As a local municipal official, you are aware that economic and political factors have caused Indian government officials to ignore or underplay the hazards of the Bhopal Plant. Government regulatory agencies have not classified the plant as a serious hazard and the location remains zoned for light industry and commercial activity. In 1978, you and other local municipal officials continuously objected that the installation of a MIC production unit was a safety violation, but the Madhya Pradesh State government vetoed your objections. Their position has always been that the state needs the continued investment of the Bhopal Plant, which provides a wealth of jobs that are desperately needed in this area.

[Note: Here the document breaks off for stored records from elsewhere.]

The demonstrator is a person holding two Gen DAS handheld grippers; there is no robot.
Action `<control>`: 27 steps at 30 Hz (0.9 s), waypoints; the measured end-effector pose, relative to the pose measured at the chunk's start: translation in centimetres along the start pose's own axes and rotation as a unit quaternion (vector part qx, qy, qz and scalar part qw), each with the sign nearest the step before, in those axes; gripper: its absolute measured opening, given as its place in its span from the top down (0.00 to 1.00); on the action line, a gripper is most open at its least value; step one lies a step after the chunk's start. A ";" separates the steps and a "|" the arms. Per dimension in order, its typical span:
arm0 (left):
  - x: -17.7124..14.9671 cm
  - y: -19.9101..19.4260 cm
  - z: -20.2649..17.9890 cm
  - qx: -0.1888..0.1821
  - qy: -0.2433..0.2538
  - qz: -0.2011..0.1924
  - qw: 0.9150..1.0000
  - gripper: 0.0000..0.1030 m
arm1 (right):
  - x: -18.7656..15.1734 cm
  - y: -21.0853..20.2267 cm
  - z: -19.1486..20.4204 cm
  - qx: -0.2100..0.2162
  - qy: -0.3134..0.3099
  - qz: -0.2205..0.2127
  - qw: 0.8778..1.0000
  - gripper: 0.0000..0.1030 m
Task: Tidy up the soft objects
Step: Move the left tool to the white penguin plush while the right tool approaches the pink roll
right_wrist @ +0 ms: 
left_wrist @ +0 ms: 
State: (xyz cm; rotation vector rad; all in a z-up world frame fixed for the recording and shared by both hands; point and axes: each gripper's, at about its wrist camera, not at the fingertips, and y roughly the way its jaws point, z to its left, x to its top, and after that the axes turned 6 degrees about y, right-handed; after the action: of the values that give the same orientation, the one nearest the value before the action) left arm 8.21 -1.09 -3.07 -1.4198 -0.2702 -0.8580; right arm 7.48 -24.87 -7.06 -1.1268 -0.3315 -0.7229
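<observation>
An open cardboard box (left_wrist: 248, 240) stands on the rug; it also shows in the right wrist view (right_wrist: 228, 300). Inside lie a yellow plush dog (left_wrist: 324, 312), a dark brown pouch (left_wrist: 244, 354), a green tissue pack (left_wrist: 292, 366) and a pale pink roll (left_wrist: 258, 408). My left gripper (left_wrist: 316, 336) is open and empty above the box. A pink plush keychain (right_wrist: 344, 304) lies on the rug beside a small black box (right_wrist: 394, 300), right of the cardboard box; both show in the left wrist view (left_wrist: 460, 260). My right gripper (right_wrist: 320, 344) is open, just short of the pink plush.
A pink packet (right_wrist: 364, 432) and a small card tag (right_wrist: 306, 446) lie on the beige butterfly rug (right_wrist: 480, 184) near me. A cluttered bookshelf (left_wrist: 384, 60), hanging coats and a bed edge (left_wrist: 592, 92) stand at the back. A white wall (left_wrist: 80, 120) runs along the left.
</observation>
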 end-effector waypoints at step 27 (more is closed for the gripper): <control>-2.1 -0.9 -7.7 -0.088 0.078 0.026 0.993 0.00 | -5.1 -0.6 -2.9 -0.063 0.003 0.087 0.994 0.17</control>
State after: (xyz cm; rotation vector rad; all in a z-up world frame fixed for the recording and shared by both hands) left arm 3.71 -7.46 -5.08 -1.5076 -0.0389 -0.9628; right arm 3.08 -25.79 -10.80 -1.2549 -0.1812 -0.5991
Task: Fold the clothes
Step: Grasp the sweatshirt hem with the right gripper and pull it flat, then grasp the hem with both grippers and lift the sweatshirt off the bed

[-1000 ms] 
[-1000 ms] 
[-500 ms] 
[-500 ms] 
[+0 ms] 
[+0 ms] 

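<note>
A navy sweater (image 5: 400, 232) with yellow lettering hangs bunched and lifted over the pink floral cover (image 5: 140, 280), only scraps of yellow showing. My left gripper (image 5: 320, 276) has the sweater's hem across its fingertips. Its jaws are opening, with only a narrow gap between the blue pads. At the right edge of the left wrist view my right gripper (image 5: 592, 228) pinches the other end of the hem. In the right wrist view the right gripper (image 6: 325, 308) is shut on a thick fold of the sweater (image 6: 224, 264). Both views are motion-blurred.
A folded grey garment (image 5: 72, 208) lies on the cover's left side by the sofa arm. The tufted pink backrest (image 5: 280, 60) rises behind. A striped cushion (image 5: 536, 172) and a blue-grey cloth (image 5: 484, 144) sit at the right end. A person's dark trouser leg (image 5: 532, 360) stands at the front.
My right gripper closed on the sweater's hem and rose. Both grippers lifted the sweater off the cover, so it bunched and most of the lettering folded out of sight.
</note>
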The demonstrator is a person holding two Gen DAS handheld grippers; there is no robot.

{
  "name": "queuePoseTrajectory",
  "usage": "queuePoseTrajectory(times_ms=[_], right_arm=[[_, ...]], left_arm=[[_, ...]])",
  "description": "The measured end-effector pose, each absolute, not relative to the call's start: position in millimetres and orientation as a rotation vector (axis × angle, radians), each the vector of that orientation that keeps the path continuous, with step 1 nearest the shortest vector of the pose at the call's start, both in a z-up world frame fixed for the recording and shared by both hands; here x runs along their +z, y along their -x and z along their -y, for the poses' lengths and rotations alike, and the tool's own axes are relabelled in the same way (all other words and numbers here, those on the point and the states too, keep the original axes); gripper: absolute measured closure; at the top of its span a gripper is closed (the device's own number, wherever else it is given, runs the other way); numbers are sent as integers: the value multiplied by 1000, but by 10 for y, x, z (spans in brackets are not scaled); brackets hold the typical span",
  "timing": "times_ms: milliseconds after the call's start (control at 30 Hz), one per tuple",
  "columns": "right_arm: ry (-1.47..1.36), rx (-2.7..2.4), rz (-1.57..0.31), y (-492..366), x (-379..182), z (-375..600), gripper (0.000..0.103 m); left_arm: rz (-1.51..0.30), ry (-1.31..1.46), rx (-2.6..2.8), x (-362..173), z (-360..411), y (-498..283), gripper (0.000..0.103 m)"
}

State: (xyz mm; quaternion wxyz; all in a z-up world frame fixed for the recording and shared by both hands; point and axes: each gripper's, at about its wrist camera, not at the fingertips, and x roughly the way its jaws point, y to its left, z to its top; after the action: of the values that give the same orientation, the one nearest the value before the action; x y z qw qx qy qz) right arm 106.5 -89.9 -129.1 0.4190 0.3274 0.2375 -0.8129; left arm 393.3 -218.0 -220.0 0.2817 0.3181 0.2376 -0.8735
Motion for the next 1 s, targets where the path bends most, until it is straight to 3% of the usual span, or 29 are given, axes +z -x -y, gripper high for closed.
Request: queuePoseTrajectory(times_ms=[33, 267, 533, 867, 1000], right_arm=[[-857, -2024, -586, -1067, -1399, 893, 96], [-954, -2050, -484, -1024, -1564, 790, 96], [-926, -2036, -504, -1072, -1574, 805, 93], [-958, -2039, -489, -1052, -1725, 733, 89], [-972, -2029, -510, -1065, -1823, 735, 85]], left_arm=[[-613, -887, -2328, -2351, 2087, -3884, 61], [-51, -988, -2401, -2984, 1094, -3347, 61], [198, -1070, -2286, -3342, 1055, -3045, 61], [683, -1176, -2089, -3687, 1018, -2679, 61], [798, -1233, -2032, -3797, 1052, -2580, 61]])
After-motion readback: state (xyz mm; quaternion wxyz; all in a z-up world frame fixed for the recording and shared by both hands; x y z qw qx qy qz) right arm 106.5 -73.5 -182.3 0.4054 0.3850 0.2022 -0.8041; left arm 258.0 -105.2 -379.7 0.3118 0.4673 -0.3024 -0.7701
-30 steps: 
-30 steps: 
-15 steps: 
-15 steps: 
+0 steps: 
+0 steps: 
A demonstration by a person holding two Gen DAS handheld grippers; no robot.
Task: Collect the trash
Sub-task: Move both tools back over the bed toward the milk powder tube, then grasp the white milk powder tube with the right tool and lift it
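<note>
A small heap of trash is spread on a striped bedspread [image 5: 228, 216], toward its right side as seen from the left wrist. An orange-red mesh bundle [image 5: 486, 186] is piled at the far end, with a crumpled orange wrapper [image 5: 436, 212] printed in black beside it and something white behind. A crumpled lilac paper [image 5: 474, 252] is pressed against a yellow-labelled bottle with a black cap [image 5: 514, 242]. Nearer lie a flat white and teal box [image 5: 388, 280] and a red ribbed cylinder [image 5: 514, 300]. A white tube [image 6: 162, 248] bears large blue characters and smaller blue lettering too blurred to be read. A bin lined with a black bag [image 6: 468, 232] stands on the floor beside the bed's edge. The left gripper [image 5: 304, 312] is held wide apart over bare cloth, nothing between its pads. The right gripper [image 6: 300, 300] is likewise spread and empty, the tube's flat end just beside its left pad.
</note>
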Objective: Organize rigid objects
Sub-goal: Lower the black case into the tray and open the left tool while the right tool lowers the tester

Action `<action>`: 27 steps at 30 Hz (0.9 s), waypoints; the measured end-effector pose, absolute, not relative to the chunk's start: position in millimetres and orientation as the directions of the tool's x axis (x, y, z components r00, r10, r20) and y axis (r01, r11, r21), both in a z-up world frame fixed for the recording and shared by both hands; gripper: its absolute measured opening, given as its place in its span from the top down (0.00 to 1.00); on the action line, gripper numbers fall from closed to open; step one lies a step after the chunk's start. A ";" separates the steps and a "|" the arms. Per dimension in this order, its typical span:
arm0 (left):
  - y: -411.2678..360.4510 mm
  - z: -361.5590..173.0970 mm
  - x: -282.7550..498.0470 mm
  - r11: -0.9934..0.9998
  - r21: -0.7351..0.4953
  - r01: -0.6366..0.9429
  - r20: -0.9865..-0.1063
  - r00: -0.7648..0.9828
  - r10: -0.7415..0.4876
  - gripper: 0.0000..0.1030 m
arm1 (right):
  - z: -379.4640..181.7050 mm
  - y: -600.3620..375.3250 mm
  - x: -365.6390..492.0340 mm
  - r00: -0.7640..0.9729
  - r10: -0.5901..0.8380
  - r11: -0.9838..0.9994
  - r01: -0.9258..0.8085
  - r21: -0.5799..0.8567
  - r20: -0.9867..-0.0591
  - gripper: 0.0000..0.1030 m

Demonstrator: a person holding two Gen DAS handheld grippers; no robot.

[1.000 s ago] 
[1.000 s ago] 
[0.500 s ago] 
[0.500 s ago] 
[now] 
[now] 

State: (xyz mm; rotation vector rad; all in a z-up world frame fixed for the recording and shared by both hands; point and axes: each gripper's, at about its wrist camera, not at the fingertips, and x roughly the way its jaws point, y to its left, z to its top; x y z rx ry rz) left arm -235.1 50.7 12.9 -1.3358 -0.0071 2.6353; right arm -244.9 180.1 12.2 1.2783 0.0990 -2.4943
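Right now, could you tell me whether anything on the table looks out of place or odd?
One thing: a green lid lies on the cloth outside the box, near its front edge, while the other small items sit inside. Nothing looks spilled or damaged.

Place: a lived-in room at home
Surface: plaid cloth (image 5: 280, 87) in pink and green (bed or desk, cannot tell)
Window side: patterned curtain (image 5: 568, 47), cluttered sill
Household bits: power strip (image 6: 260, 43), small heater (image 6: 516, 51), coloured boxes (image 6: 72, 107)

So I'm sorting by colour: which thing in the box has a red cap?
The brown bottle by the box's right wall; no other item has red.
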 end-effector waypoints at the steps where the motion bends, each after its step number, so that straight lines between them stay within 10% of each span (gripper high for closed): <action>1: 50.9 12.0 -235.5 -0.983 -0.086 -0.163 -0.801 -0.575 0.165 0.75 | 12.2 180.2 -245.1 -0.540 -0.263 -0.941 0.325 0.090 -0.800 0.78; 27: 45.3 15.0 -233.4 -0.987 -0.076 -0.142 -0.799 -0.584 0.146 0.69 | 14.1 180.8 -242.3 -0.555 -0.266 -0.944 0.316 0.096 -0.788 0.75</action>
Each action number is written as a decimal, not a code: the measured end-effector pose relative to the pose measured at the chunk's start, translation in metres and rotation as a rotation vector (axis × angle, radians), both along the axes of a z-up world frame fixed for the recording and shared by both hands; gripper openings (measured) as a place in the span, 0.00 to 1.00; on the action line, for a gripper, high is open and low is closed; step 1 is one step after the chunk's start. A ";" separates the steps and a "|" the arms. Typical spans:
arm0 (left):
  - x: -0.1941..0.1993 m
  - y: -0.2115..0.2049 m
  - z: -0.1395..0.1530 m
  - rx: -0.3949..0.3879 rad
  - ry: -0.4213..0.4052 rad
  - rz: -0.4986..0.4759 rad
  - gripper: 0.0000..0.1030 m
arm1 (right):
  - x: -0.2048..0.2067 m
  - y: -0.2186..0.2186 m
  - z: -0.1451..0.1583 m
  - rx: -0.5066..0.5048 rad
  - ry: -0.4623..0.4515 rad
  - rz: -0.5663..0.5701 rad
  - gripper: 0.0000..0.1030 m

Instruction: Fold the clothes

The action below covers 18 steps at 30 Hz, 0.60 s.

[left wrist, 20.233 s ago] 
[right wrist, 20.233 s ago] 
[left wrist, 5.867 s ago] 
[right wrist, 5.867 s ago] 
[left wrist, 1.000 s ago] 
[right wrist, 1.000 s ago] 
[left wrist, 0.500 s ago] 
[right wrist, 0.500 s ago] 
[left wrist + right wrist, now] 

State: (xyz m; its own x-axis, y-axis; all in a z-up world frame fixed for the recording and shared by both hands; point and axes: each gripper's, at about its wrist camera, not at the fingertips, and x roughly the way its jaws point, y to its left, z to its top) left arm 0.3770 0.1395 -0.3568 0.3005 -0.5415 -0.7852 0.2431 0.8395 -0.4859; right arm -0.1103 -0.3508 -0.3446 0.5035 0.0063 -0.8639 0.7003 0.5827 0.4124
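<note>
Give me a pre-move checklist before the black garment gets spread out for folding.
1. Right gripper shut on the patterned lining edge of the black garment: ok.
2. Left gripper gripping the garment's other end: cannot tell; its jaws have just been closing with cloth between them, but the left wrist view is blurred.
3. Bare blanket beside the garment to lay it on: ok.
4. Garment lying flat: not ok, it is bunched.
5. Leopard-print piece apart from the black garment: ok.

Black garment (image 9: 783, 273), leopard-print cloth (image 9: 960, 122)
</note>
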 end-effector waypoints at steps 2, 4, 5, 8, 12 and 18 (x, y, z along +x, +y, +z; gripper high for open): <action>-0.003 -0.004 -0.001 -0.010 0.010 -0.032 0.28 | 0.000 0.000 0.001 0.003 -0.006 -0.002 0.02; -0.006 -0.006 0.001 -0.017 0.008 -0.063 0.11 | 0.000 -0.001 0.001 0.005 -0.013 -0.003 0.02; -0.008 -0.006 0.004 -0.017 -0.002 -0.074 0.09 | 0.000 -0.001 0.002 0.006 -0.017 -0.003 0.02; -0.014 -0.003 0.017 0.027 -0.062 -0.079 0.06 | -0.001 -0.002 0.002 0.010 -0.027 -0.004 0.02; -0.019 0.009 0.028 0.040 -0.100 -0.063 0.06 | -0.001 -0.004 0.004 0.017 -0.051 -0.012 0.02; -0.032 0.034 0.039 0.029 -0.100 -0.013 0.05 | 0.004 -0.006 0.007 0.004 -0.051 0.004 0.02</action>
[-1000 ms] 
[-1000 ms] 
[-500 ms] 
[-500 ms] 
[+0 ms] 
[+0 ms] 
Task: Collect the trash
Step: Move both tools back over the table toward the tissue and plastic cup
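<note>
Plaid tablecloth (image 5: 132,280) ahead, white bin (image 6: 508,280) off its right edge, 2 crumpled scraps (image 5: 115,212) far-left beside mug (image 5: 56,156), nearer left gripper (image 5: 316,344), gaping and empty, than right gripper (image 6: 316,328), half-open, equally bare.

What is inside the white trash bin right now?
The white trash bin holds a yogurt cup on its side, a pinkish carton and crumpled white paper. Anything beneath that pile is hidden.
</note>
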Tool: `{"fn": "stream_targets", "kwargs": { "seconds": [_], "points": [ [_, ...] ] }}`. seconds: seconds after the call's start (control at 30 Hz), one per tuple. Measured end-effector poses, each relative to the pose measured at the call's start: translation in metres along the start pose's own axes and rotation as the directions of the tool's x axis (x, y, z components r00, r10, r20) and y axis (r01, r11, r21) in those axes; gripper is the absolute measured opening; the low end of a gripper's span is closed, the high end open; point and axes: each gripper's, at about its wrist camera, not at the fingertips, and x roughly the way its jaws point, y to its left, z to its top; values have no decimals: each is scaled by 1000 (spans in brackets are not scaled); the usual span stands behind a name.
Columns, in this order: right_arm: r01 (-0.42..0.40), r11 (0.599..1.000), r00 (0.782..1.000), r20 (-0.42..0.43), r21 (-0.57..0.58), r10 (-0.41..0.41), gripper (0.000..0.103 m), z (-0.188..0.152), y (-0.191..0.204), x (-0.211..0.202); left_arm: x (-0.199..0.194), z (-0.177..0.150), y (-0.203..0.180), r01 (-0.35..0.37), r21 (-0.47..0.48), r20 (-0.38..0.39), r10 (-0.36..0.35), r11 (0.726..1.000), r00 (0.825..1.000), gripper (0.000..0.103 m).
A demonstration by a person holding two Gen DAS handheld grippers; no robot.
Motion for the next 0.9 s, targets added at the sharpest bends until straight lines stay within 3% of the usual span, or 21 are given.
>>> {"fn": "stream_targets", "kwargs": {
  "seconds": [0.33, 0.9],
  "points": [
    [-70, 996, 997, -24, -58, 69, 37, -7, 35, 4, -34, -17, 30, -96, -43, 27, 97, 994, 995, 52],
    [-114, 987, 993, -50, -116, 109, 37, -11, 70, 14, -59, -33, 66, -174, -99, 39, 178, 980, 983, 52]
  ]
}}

Several factors continue to concern you:
As a native of Bhopal, you are aware of how much benefit the town receives from the employment the plant offers. You do not want to lose this major investment, but feel there are some serious safety concerns that are being violated.
In 1985, the Indian government passed the Bhopal Gas Leak Disaster Act, which made the Indian government the sole representative of all claimants. This also gave them the power to appoint a welfare commissioner and other staff who would control the distribution of compensation. Later, using this act, the Bhopal Gas Leak Disaster Scheme emerged, which further controlled registration, processing and future compensation.15
Union Carbide eventually settled out of court for $470 million, thereby denying any legal liability. To reciprocate, the Indian Supreme Court provided immunity from any future prosecution. Their official reasoning for accepting this offer centered on providing relief as quickly as possible for the victims, who had been waiting for compensation for over seven years. Critics of the government have commented that the officials further delayed in making reparations after the settlement had been resolved.
Despite the Indian Supreme Court granting immunity from any future prosecution, a change in government prompted the court case to be reopened. Criminal proceedings against UCC and Warren Anderson (Chairman of UCC at the time of the catastrophe) have been pending since 1992 in India. UCC continues to maintain that all personal injury and related claims were settled in 1989 and have refused to respond to any summons from the Indian court. Under Indian law, the company has been deemed "fugitive" and India seized the assets of UCIL to benefit the victims of the catastrophe.16
In the seventeen years since the Bhopal catastrophe, people have continued to die from exposure related diseases and their complications. Damage to the respiratory system has led to the prevalence of pulmonary [tubercolosis], which has been found to be more than three times the national average. There is further concern over the more recent evidence of genetic malformation in newborns.